Fiel a tu reflejo

-Vivimos en una época difícil. Yo, como otras pocas mujeres, debemos estar eternamente agradecidas de que nuestros hombres hayan regresado sanos y salvos a casa de la espeluznante guerra. En realidad, tan sanos como se pudo. Mi marido no deja de despertarse por las madrugadas de un salto de la cama, gritando por la habitación completamente convencido de que nos bombardean los japoneses. Ha intentado suicidarse mas de una vez y ya no puedo escucharlo llorar cada mañana, cuando se dispone a tomar lo poco que puedo ofrecerle para el desayuno (y es que estamos en tiempos difíciles y difícil le es también a él conseguir trabajo teniendo una pierna menos).
Don Carlo, su viejo amigo y dueño del bar que está a 5 calles, le permite beber fiado todos los sábados. Lo que no le facilita es saber cuando debe dejar de tomar. Todos los domingos lo encuentro desplomado sobre los escalones y el umbral de la puerta; emanando un fuerte y concentrado hedor a vermut. Siempre repite la misma frase:
“Ma, ¿porqué no me llevaste a la cama anoche?”
Nunca entendí porqué lo hacía, tiempo después lo supe.
Me engañó una y otra vez, cada sábado por la noche. De tan borracho, el muy insolente me confundía con otra en la piecita del fondo del bar, bien detrás del mostrador.
-Y dígame usted, señora, ¿está segura de que su marido no utilizó ese cuento para que usted lo perdonara?
-¿Cómo señor? ¿A qué se refiere?
-Digo usted, con todo respeto, es una mujer de rasgos muy bien delimitados. Su figura esbelta parece tallada por la mano de un artista y sus particulares ojos azules profundos y calmos… son verdaderamente inconfundibles.

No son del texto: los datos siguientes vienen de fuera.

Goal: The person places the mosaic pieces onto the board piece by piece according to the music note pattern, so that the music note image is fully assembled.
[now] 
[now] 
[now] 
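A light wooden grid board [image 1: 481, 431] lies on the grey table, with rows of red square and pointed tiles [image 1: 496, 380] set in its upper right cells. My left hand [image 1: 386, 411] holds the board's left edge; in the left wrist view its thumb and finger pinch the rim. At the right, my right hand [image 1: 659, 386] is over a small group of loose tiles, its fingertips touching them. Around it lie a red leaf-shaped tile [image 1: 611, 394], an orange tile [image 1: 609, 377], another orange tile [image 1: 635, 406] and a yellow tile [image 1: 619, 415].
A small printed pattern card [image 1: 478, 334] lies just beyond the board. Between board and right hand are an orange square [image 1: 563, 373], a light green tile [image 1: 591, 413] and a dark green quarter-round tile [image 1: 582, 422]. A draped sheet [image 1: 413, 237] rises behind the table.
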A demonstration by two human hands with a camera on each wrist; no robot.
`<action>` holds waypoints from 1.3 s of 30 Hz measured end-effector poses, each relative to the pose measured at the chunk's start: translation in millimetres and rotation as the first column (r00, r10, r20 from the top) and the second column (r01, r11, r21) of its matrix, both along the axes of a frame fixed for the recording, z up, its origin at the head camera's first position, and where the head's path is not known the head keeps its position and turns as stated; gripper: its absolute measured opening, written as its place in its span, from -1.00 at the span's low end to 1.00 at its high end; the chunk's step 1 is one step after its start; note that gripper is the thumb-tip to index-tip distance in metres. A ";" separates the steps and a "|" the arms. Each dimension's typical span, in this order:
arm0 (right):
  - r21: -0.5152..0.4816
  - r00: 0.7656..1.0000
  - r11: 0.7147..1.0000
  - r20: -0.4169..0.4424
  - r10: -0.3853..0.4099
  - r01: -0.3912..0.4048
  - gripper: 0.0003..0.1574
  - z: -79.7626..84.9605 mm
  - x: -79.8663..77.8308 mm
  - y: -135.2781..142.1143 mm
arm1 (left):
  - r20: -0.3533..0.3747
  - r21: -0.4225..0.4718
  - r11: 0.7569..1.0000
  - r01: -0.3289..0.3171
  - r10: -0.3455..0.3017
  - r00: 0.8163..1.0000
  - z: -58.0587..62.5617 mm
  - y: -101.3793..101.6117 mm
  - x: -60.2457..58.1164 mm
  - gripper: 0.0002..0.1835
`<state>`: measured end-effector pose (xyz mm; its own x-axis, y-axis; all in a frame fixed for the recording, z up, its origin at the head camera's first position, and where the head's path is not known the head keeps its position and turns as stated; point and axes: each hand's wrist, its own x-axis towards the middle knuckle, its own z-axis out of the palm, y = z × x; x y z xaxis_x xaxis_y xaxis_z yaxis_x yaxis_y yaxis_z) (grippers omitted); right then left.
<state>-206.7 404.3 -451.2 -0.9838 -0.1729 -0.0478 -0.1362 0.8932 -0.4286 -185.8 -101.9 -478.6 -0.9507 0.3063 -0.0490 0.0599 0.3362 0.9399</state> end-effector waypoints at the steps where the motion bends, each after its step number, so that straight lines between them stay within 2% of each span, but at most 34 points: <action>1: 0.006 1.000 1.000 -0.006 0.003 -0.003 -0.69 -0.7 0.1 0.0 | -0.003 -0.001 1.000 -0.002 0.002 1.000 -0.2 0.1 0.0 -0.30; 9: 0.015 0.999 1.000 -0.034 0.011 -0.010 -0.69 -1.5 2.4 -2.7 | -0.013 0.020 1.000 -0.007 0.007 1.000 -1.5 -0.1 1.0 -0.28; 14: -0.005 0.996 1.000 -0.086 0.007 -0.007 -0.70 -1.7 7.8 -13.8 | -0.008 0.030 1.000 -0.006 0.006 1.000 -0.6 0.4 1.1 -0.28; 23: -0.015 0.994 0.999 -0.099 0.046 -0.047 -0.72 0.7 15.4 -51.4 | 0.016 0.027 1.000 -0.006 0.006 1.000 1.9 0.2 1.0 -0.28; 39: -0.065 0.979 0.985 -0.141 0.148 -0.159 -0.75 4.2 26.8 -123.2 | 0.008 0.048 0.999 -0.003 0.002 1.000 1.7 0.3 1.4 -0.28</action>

-Bueno pues… (la señora, muy avergonzada, toma su bolso y se prepara para retirarse de la casa) podría ser, pero… ¡que inoportuno comentario! Buenas tardes señor-y se retira dando un golpe sutil pero ligero a la puerta.
Caminando por las calles del pueblo, repletas de negocios abiertos, de personas circundando, se detuvo junto a un cajón de naranjas. Atónita, la señora se esconde detrás de el observando (mas adelante) a una señorita a medio desmantelar con el cabello enmarañado (como si hiciese poco tiempo atrás se hubiera revolcado en algún sitio) y sus curvas bien definidas y, vulgarmente, resaltadas. Salvo por su vestimenta, la mujer se sintió como frente a un espejo y junto a el, rengueaba su marido.